■ Task brief ■
Retype the entries in full.

(Data extracted from a collection)
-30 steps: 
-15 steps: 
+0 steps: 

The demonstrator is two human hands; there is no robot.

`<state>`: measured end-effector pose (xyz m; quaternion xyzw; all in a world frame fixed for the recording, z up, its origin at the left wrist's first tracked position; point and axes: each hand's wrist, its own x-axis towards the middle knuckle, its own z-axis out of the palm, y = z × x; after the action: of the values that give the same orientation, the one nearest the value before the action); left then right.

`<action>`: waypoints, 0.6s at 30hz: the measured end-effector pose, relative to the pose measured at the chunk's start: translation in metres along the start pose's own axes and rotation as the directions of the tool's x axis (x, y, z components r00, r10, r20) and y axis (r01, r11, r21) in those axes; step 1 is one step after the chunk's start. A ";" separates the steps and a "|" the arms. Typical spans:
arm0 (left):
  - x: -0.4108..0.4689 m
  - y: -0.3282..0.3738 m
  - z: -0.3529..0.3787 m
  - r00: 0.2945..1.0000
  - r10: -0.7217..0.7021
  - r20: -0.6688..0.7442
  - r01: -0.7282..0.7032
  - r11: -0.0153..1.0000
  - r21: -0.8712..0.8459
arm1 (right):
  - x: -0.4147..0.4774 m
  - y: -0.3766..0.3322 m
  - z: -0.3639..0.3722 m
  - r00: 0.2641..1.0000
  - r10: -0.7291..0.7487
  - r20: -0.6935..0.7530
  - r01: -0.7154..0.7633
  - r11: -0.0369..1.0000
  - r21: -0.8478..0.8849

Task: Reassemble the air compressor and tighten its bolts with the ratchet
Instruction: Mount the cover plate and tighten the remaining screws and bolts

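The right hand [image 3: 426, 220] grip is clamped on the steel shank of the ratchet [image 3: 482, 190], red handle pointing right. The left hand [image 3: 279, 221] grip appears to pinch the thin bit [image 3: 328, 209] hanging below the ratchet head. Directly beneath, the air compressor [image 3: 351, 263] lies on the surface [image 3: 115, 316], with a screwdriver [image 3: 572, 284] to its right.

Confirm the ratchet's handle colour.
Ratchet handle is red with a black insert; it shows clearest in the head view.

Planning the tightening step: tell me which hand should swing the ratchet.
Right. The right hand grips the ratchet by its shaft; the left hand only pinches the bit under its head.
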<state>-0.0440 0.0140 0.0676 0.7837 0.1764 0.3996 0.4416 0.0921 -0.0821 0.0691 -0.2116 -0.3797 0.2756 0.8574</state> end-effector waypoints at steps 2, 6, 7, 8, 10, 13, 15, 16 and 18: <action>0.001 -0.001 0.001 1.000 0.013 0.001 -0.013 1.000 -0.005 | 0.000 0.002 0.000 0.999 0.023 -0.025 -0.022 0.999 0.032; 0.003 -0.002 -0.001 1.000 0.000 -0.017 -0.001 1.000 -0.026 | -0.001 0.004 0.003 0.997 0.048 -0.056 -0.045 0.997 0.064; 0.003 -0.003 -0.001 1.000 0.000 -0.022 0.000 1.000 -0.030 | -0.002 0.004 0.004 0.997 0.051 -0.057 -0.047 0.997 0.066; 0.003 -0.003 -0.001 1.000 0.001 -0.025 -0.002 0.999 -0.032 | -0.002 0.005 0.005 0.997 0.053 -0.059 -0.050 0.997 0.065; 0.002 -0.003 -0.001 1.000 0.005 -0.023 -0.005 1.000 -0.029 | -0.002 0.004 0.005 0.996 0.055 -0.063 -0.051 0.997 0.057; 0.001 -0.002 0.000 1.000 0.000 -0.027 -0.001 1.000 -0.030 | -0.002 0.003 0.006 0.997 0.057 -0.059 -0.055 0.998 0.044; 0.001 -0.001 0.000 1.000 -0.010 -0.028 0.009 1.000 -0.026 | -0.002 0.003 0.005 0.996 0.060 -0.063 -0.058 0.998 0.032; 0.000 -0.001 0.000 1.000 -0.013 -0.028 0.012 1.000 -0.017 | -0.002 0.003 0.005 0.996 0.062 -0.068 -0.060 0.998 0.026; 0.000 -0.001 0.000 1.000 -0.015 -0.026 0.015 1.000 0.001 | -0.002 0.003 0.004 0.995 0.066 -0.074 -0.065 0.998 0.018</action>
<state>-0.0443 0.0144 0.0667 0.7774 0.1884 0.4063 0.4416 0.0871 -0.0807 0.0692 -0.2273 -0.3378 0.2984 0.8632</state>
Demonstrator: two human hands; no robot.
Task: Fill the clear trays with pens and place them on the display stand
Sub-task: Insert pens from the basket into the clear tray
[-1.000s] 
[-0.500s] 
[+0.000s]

■ Output ■
-30 steps: 
-15 steps: 
+0 steps: 

The demonstrator is two human hands; there is no robot.

`<state>`: measured end-effector pose (xyz m; quaternion xyzw; all in a world frame fixed for the recording, z up, its origin at the left wrist's first tracked position; point and axes: each hand's wrist, its own x-axis towards the middle knuckle, its own z-axis out of the palm, y = z × x; after the action: of the values that give the same orientation, the one nearest the value before the action); left then right.

`<action>`: waypoints, 0.6s at 30hz: the measured end-effector pose, relative to the pose measured at the chunk's start: translation in metres along the start pose's own axes and rotation as the directions of the tool's x axis (x, y, z components r00, r10, r20) and y axis (r01, r11, r21) in those axes; step 1 is one step after the chunk's start. A ";" separates the steps and a "|" the arms. Typical spans:
arm0 (left):
  - x: -0.4108..0.4689 m
  - y: -0.3282..0.3738 m
  - z: -0.3529..0.3787 m
  - r00: 0.2945..1.0000
  - r10: -0.7217..0.7021
  - r20: -0.6688..0.7442
  - r01: -0.7282..0.7032
  - r11: -0.0153..1.0000
  - r21: -0.8712..0.8459
arm1 (right):
  - x: -0.4147..0.4774 m
  - y: -0.3766..0.3322 m
  - z: -0.3639..0.3722 m
  - r00: 0.2641..1.0000
  - r10: -0.7291..0.7487
  - r20: -0.6935..0.7530
  - r01: -0.7154..0.7633
  - r11: -0.0369..1.0000
  - r21: -0.8478..0.8849

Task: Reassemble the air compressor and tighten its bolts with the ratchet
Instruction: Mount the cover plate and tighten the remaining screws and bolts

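The right hand [image 3: 426, 220] grip is clamped on the steel shank of the ratchet [image 3: 482, 190], red handle pointing right. The left hand [image 3: 279, 221] grip appears to pinch the thin bit [image 3: 328, 209] hanging below the ratchet head. Directly beneath, the air compressor [image 3: 351, 263] lies on the surface [image 3: 115, 316], with a screwdriver [image 3: 572, 284] to its right.

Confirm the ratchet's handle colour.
Ratchet handle is red with a black insert; it shows clearest in the head view.

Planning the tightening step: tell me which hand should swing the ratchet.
Right. The right hand grips the ratchet by its shaft; the left hand only pinches the bit under its head.
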<state>-0.0440 0.0140 0.0676 0.7837 0.1764 0.3996 0.4416 0.0921 -0.0821 0.0691 -0.2116 -0.3797 0.2756 0.8574</state> end-effector waypoints at steps 2, 6, 7, 8, 10, 13, 15, 16 and 18: <action>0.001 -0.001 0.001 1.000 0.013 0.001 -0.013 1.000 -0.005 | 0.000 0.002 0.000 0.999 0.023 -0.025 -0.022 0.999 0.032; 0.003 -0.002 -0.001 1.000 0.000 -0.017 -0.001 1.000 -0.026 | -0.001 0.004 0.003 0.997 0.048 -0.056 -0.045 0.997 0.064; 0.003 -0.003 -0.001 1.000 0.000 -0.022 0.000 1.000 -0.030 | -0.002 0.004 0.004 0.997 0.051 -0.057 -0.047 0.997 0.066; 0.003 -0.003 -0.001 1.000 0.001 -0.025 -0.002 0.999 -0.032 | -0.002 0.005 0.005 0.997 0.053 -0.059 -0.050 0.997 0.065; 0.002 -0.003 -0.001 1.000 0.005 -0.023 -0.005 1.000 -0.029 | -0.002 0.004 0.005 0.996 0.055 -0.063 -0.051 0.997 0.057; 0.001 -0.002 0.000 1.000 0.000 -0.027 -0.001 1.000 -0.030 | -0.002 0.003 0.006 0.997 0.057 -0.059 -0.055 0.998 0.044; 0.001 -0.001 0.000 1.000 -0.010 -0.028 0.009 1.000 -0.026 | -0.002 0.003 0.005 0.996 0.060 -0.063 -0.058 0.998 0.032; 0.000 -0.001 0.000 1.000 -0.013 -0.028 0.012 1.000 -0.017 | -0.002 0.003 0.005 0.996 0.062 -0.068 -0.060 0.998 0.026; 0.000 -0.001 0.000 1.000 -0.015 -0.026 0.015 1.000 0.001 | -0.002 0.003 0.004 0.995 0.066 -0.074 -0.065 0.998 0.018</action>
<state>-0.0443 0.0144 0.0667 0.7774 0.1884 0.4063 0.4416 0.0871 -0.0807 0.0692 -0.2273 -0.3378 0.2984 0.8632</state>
Demonstrator: two human hands; no robot.
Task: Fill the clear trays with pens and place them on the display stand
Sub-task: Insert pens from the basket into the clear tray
[-1.000s] 
[-0.500s] 
[+0.000s]

No further answer will be given.